Two caveats are important. First, linear predictions are not automatically bounded between \(0\) and \(1\), so plots here are visually clamped to that range without implying statistical correction. Second, the error variance depends on the mean, which makes the errors heteroskedastic:
\[
\mathrm{Var}(Y \mid X) = p\,(1 - p)
\]
Because of this, heteroskedasticity-robust standard errors are required for inference. Logistic regression is the stronger default in applied work, but the LPM is retained here because its line and slope make the relationship easy to explain.
Analysis
The fitted line makes the relationship legible: higher PHQ-9 scores align with higher predicted probabilities. Because the slope \(\hat{\beta}_1\) is a constant marginal effect, each one-point increase in PHQ-9 changes the predicted probability by exactly \(\hat{\beta}_1\) across the scale. Figures are visually clamped to \([0,1]\) for readability, which can create a plateau where the unconstrained LPM would exceed \(1\); that flat segment from PHQ-9 \(> 24\) is a display artifact, not a change in \(\hat{\beta}_1\).
A second view looks at the distribution of predicted probabilities by true status (Dx vs No Dx). When the Dx distribution shifts right and the overlap shrinks, the model is ranking people well (good discrimination). Turning scores into decisions requires a threshold \(\tau\):
Lower \(\tau\) catches more true cases but increases false alarms; higher \(\tau\) does the opposite. Reported performance should reflect that trade-off (e.g., precision, recall, specificity) at the chosen \(\tau\).
Finally, we can check calibration: are the predicted probabilities numerically accurate? In other words, among people with predictions near a given value \(q\), about \(q\) proportion should truly have the outcome. A quick diagnostic compares average \(\hat{p}\) to average outcomes within bins; larger departures signal the need for a better link (logistic) or for post-hoc calibration. For instance, we can adjust probabilities after training (e.g., using Platt scaling, which I won’t explain here) so they better match observed frequencies.

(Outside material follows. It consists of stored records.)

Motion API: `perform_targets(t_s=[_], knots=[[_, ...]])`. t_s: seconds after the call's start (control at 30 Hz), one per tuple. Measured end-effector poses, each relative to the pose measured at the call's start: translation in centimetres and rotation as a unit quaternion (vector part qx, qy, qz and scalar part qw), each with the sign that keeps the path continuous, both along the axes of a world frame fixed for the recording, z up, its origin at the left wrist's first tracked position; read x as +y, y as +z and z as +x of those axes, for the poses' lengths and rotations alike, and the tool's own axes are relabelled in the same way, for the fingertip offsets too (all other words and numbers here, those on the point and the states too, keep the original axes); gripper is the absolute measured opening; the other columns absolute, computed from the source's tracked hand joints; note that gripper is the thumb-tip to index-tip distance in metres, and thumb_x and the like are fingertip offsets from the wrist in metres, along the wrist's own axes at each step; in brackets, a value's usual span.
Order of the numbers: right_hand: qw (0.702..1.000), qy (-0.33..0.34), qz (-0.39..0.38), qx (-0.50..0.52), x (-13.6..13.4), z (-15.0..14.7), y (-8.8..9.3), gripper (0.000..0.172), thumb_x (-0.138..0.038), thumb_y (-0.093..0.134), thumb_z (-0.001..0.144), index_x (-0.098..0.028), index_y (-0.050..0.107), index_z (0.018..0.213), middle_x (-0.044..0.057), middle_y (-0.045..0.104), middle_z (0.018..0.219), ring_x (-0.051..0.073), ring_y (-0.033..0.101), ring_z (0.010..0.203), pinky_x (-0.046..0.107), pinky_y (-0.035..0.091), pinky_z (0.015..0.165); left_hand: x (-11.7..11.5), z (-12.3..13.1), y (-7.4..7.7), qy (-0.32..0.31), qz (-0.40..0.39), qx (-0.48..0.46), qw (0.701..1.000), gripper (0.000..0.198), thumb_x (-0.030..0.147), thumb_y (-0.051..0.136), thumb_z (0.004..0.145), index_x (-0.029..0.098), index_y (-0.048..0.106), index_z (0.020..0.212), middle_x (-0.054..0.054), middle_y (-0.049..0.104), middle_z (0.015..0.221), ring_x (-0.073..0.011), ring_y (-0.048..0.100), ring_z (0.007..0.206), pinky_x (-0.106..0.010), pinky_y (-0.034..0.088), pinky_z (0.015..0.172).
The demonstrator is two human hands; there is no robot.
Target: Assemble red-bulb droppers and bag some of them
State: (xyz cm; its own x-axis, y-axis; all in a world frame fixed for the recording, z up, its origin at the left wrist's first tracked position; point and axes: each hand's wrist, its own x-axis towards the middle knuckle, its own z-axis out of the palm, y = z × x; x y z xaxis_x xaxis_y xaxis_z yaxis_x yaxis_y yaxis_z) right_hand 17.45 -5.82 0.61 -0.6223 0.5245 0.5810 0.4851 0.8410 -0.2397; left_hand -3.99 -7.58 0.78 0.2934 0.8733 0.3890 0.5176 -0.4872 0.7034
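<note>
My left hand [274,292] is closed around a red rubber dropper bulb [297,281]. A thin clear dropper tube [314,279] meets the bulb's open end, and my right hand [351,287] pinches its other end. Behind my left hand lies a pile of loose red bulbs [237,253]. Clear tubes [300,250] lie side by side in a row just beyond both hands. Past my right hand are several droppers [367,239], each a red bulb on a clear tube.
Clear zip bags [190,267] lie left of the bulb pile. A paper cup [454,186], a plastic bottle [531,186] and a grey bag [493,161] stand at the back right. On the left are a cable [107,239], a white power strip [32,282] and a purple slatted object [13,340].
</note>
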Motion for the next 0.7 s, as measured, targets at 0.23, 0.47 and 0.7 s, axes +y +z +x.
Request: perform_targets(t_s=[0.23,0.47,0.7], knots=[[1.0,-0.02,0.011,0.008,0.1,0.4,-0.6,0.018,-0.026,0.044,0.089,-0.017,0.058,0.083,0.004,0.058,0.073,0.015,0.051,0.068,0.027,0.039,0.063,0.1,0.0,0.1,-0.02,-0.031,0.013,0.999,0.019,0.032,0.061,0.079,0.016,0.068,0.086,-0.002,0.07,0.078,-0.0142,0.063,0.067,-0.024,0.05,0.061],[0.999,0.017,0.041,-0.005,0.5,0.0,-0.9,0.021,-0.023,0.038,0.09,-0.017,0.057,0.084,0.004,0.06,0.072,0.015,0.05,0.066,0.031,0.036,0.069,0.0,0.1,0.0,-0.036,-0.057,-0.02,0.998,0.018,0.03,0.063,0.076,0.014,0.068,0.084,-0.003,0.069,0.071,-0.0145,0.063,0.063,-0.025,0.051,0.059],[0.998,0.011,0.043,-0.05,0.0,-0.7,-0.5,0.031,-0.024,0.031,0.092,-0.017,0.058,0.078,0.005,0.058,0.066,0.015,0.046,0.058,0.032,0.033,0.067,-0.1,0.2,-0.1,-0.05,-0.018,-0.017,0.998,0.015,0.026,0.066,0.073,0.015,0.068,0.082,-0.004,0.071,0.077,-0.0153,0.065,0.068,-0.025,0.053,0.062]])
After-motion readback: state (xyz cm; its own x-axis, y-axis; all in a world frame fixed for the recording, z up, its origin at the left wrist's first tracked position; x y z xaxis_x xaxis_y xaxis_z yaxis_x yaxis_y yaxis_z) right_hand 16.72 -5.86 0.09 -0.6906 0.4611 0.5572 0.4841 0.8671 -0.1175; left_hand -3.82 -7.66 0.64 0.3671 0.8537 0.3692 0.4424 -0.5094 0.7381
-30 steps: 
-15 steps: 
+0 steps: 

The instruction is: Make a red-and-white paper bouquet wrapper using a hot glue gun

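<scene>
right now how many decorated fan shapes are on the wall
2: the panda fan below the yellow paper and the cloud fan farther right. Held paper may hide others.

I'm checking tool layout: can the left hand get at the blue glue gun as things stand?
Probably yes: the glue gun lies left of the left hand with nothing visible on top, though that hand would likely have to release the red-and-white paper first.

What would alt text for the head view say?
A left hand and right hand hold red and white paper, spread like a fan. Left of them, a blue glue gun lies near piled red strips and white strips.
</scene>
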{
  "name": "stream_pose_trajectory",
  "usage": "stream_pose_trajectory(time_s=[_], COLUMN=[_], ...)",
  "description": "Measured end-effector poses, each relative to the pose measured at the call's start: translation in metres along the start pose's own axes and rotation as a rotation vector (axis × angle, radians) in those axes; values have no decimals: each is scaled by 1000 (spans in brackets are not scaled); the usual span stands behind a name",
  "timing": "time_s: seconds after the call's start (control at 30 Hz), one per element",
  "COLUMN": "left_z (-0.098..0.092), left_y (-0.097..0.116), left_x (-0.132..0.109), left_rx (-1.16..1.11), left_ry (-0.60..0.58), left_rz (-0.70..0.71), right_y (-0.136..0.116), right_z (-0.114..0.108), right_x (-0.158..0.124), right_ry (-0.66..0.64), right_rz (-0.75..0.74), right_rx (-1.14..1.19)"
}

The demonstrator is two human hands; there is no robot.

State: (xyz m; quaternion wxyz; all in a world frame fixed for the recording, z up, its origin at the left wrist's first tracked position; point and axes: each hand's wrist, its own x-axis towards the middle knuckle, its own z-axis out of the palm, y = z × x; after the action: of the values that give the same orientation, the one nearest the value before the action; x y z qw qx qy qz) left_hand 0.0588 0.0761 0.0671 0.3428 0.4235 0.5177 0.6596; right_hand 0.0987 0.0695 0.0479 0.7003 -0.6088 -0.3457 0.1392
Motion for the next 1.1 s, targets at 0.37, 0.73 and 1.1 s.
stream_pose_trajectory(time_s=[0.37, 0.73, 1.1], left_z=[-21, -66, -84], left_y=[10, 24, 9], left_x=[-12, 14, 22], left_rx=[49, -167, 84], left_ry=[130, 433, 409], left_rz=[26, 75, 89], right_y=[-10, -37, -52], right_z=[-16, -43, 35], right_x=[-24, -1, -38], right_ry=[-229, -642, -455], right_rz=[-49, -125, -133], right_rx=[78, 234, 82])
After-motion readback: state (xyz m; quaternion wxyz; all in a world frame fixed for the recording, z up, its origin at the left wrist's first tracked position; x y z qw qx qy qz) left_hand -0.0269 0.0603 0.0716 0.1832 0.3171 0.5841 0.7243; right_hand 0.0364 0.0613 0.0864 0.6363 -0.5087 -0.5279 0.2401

With simulated data, the fitted line rises monotonically with PHQ-9. Dx and No-Dx probability distributions partly separate but overlap in the middle, where most errors occur. The operating threshold should be selected to reflect the relative costs of false negatives and false positives.
For applied work within this field, we can add clinically relevant predictors, address class imbalance, and compare the LPM with logistic regression using cross-validation. By setting thresholds with an explicit cost or utility framework tied to the workflow, analysts can align model decisions with clinical priorities, making clear the trade-off between catching more true cases and avoiding false alarms.
Validate on a held-out site or period to test transportability. Quantify uncertainty with confidence or bootstrap intervals. Check subgroup performance for fairness issues. Prefer logistic regression when calibrated probabilities are required, or apply post hoc calibration to the scores. Document modeling choices, validation results, and threshold rationale succinctly.